Zou die hoogen hoed niet mogen genoemd worden, omdat hij aan een landgenoot behoort? Voorwaar niet! De geschiedenis sluit niets of niemand uit en ik behandel den hoogen hoed van Ba Wierjan. Is de geschiedenis eerlijk, de schrijver moet zulks ook zijn, of 't kan gebeuren, dat latere geschiedschrijvers het feit gaan betwisten op grond van onbetrouwbaarheid. - Ik moet dan bekennen, dat die brouwer mij zooveel belang inboezemt, omdat.... omdat nu... ja, de waarheid moet eruit!... uit egoïsme.... omdat hij vroeger in mijn familie is geweest. In die dagen evenwel was hij nog niet beroemd, en werd hij eenvoudigweg gelijkgesteld met zooveel duizenden andere zwarte hoeden van gelijke afkomst, hooge en zoo meer. - Om volledig te zijn moest ik bij den oorsprong van den hoed beginnen, maar hier doet zich reeds eene gaping voor, want ik ben alleen bij machte te melden, hoe de hoed in mijn bezit is gekomen. Van de geboorte en van de vorige eigenaars weet ik niets of tenminste bijna niets. Mijn groot-oom had een brouwer - van waar weet ik niet - die altijd werd gevonden in gezelschap van een rooden zijden neusdoek.
| |
| |
Ik weet niet waaraan het toe te schrijven, maar eene zekerheid is het, dat mijn groot-oom alleen in zijn brouwer een bewaarplaats vond voor zijn doek, en niet zooals bij ons: in een onzer zakken. De goede man stierf en jaren na zijn dood vond ik in een veilig hoekje een hoedendoos met den nu besproken hoed daarin een zijden doek.
Mijne gemoedgesteldheid te beschrijven bij de vondst van die kostbare voorwerpen kan ik niet, omdat ik nog maar 8 of 9 jaar oud was.
Hoogstwaarschijnlijk ben ik heel blij over de vondst geweest, heb mij er mede getooid, en heb meer dan hoogstwaarschijnlijk een paar klappen om mijn ooren gehad, omdat ik mij aan heiligschennis had schuldig gemaakt.

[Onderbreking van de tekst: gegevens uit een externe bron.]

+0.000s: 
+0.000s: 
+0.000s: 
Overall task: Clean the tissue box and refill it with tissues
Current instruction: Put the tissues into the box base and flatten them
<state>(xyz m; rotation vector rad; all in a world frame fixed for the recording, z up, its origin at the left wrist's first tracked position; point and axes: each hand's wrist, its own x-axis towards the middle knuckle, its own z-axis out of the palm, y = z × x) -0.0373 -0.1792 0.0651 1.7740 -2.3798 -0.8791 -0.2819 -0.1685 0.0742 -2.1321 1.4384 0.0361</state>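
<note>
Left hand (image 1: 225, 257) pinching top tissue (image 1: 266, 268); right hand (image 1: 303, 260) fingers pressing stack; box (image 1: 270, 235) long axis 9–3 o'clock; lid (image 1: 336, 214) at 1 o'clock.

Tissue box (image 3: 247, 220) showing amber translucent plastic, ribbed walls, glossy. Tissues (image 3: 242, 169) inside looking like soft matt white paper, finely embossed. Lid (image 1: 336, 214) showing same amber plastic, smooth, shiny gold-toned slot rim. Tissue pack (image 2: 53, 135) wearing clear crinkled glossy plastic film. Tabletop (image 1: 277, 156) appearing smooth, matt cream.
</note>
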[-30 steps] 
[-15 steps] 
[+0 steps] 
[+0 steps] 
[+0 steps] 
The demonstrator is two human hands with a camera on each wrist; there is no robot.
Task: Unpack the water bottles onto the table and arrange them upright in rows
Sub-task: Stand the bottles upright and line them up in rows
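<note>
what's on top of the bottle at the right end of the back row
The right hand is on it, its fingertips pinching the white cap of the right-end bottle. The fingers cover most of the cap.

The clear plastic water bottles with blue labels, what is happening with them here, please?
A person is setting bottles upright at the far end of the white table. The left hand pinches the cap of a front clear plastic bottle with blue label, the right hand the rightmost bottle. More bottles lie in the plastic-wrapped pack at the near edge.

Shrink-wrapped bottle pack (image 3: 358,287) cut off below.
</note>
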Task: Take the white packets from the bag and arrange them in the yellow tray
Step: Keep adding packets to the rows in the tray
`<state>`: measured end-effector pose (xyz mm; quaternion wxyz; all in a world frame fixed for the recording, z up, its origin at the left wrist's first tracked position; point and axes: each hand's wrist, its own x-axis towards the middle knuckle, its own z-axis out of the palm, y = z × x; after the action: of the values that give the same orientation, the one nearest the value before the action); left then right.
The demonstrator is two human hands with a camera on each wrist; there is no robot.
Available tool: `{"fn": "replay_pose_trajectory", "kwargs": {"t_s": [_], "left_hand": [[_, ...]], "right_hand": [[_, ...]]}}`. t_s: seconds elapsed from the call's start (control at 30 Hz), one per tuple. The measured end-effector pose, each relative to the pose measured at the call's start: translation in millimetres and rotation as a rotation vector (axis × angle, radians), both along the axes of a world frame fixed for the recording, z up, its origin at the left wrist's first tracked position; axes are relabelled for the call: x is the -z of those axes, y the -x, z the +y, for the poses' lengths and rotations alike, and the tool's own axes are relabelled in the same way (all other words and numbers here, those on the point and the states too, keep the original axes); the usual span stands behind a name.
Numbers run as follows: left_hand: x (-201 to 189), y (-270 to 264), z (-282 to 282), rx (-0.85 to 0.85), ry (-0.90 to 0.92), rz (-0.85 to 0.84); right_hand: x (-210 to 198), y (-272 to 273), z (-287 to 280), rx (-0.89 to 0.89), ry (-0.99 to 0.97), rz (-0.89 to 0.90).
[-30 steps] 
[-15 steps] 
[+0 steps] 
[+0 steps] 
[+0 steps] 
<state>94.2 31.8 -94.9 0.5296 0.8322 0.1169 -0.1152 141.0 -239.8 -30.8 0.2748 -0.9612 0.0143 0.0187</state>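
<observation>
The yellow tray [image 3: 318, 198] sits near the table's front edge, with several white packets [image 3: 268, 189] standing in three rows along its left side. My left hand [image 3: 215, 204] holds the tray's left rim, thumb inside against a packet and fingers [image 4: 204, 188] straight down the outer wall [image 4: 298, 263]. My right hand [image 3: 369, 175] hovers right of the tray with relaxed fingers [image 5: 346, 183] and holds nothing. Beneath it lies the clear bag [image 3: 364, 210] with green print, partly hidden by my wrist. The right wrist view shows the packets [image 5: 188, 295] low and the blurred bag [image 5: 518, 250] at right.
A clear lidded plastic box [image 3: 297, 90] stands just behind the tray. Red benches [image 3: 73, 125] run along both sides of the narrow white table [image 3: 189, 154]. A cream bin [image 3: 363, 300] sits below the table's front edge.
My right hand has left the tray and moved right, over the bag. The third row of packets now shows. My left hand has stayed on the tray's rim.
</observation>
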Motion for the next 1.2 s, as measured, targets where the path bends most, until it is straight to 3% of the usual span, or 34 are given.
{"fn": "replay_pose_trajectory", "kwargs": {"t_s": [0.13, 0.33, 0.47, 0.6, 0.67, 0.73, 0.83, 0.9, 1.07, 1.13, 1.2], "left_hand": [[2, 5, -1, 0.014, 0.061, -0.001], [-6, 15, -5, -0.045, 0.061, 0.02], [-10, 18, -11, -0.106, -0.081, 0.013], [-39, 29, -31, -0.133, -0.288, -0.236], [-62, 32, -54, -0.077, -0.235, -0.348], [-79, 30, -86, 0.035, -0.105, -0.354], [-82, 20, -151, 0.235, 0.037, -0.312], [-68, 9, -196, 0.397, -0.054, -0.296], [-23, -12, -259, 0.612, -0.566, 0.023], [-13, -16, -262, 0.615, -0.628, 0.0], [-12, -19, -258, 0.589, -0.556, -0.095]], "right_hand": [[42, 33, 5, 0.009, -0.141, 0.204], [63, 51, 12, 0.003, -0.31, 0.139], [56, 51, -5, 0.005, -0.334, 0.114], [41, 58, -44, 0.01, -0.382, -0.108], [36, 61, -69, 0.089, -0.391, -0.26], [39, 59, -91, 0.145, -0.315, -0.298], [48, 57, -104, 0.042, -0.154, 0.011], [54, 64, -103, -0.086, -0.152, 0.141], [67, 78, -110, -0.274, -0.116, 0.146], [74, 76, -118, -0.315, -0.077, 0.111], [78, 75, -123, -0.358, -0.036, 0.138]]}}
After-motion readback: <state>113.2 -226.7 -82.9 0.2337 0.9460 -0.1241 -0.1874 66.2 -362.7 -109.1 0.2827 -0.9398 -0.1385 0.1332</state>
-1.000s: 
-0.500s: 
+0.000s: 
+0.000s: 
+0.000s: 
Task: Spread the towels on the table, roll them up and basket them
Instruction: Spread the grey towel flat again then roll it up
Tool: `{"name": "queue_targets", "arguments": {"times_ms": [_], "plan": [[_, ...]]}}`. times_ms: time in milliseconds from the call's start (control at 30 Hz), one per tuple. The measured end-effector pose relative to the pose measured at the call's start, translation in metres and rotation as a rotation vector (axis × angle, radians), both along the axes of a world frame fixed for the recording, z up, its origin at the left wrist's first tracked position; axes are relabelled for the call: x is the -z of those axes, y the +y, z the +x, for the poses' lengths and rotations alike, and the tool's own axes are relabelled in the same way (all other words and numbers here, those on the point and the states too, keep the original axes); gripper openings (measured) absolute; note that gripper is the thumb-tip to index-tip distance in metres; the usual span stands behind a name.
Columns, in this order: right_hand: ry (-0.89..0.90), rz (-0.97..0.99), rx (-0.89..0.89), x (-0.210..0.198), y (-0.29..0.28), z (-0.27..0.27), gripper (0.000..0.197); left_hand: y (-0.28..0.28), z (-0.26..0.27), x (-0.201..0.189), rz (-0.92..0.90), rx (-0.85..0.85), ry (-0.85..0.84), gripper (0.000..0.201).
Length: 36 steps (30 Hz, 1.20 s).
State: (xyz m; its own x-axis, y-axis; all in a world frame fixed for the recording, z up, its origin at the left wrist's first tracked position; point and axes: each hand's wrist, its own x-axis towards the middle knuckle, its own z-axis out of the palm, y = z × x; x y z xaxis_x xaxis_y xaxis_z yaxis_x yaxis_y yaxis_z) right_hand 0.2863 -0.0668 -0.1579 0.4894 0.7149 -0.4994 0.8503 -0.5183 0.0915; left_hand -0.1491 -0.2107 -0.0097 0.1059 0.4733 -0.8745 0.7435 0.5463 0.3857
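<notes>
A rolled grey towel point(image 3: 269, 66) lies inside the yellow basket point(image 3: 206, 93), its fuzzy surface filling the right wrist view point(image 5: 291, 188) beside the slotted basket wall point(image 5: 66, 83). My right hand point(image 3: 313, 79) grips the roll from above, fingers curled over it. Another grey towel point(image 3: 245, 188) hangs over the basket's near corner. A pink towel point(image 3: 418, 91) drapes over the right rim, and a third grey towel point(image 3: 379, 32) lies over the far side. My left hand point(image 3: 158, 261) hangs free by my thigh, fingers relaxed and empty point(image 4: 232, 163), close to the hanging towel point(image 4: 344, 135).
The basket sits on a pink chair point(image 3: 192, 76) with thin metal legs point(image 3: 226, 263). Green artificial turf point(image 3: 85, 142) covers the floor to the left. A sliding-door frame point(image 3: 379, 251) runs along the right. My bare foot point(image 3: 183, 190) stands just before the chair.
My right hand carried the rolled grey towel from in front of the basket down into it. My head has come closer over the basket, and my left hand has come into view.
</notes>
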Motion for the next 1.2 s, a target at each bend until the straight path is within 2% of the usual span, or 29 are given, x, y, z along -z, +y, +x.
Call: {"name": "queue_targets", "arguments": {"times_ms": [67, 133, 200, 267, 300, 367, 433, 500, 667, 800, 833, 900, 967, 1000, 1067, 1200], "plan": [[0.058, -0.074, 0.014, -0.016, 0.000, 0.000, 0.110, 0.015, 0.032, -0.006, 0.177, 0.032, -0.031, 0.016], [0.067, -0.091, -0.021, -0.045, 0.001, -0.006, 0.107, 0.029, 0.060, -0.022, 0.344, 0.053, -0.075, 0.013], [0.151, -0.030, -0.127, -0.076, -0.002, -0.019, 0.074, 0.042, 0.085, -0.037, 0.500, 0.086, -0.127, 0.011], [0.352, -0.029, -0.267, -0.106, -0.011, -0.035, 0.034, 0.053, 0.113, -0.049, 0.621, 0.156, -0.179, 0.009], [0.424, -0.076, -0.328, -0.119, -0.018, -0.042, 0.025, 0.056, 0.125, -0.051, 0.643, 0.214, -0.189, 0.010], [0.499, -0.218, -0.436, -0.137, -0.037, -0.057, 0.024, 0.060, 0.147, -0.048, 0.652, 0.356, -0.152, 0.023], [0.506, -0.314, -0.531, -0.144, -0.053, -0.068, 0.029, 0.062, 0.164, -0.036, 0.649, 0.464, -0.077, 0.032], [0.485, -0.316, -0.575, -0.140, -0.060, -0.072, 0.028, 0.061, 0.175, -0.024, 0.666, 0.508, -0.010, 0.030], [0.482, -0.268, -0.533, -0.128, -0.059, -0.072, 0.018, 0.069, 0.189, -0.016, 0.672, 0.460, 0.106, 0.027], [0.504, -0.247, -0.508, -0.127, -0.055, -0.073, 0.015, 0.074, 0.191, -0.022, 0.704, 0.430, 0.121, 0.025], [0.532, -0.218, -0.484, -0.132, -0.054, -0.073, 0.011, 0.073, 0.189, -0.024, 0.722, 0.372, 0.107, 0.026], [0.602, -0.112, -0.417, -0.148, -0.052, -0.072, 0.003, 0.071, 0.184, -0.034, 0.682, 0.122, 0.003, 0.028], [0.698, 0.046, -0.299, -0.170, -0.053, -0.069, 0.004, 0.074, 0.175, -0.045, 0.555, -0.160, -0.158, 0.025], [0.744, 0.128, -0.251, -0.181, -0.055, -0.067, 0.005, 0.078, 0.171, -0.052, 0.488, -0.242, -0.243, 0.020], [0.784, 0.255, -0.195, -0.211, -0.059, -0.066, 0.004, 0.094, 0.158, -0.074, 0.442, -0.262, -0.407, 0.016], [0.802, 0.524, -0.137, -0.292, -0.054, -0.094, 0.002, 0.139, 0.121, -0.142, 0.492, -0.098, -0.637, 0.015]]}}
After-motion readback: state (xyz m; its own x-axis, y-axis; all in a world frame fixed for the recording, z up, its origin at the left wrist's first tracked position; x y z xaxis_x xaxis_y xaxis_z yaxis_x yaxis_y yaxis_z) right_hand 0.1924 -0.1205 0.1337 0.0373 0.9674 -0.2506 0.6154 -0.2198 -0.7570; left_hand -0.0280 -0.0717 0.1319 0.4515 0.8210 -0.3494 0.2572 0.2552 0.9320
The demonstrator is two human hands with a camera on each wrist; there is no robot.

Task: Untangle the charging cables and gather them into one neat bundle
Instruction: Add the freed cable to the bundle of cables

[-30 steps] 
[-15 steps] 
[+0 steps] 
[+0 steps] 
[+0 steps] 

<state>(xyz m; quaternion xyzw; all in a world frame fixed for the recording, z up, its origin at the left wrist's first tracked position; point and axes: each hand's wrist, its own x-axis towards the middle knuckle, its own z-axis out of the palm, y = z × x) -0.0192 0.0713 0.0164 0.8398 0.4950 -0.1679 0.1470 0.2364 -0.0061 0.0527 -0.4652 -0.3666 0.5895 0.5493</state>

Zooveel is zeker, dat doos met inhoud eene plaats kreeg, waar ik niet bij kon.
Daar bleef de doos voor maanden en maanden, tot mijn broertje, vier maanden oud, buikpijn kreeg en alle doctoren tevergeefs trachtten het arme ventje te doen ophouden met zijn hartbrekend gejank. Op aanraden van nêné moest het buikje met warme zoete olie worden ingesmeerd en dan met een zijden doek worden omwonden, en daar geen andere zijden doek in huis was, moest de heiligheid onder doen voor den nood en werd den hooren hoed zijn makker in lief en leed ontnomen. Afmatting, zoet-olie, de zijden doek, de geest van mijn oom, of mogelijk alle tezamen - het ventje was dadelijk beter, maar den doek werd zijne oude plaats niet meer gegeven. Hij is nu eens hiervoor dan weer daarvoor gebruikt geworden, en is ten laatste van den aardbol verdwenen, zonder dat ik de plaats kan aanwijzen, waar hij het laatst is gezien. Niet zoo met den hoed!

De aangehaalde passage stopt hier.